Elle me demanda de la suivre dans la cuisine et de l’aider à mettre le couvert. Dans ma mythologie d’enfant, je pensais, qu’une fois sortis de l’école, les instituteurs vivaient dans une sorte de paradis intermédiaire. Rien de cela ici. Les meubles étaient, certes, un peu plus douillets, la peinture plus fraîche, les tentures aux fenêtres plus joyeuses, mais c’était tout. Comme tout le monde ici, Les Tréguer habitaient une baraque répondant planche par planche au standard du quartier.

A table, aussi, les habitudes étaient les mêmes. On tendait son assiette et Maman vous l’emplissait. Puisque c’était la même chose que chez nous, je devinais que d’ordinaire Madame Tréguer servait son mari en premier. Cependant, aujourd’hui, puisque j’étais leur invité, elle s’obligea à bousculer la hiérarchie pour moi. Je fus sensible à l’intention, mais, pour dire la vérité, même si le steak était à point et les frites croustillantes et que la famille se mit en quatre pour me faire oublier ma gêne et ma timidité, elle renforça ma confusion.
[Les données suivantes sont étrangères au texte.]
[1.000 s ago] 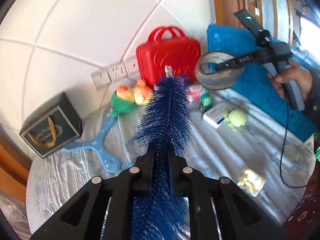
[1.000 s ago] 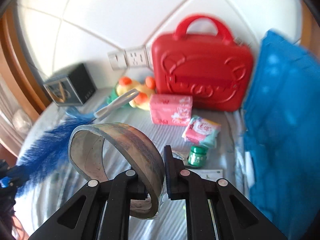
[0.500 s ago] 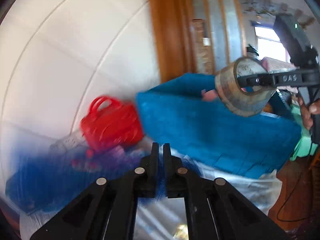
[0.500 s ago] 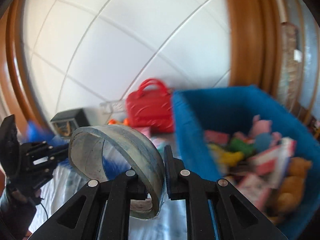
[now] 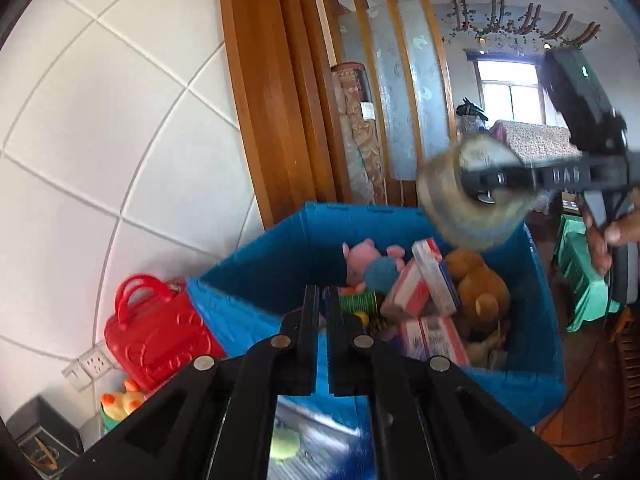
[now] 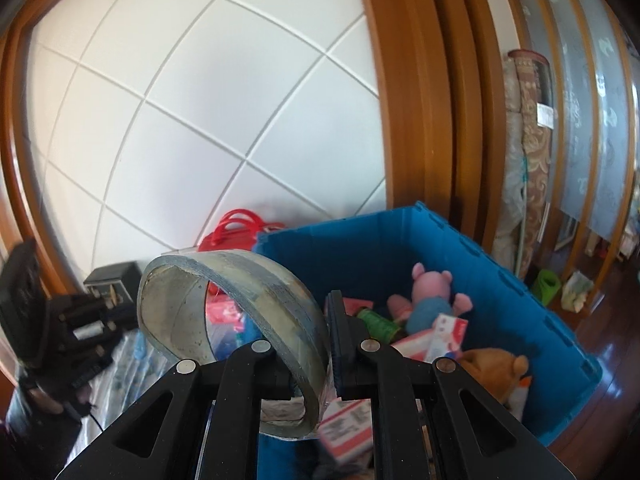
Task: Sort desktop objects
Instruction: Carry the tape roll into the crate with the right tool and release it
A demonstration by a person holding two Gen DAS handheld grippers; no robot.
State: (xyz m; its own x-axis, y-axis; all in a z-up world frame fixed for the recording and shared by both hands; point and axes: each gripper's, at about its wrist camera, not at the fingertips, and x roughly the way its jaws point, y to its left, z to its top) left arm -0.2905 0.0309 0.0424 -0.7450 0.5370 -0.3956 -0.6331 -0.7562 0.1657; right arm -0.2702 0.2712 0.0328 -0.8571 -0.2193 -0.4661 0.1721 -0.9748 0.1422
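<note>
My right gripper (image 6: pixel 323 320) is shut on a large roll of clear tape (image 6: pixel 240 312) and holds it above the near edge of the blue bin (image 6: pixel 400 252). It also shows in the left wrist view, with the tape roll (image 5: pixel 460 208) over the bin (image 5: pixel 272 260). The bin holds a pink pig plush (image 5: pixel 360 258), a brown bear (image 5: pixel 478 284) and red and white boxes (image 5: pixel 424 288). My left gripper (image 5: pixel 323 304) points at the bin with its jaws almost together. The blue brush is hidden except for a blue blur low between the arms (image 5: pixel 360 432).
A red toy suitcase (image 5: pixel 152 340) stands against the wall left of the bin. A duck toy (image 5: pixel 120 402) and a dark box (image 5: pixel 36 436) sit on the table below it. Wooden posts rise behind the bin.
Both grippers have swung right from the table to the blue bin. The blue brush no longer sticks out ahead of my left jaws. The tape roll stays in my right gripper.
</note>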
Monsieur Tréguer n’eut pas le mauvais goût de me demander si j’avais bien mangé. Aussitôt le repas terminé, il demanda à ses garçons de me montrer leur chambre. «Surtout n’attend pas que je t’invite, tu viens comme tu veux». Telle fut la seule allusion que, discrètement, il se permit tandis que, l’instant plus tard, côte à côte, nous avalions les quelques mètres qui séparaient son domicile de l’école des garçons.

L’invite était franche et sincère. Elle me toucha vraiment. Pourtant, malgré mon infinie reconnaissance, je ne revins jamais.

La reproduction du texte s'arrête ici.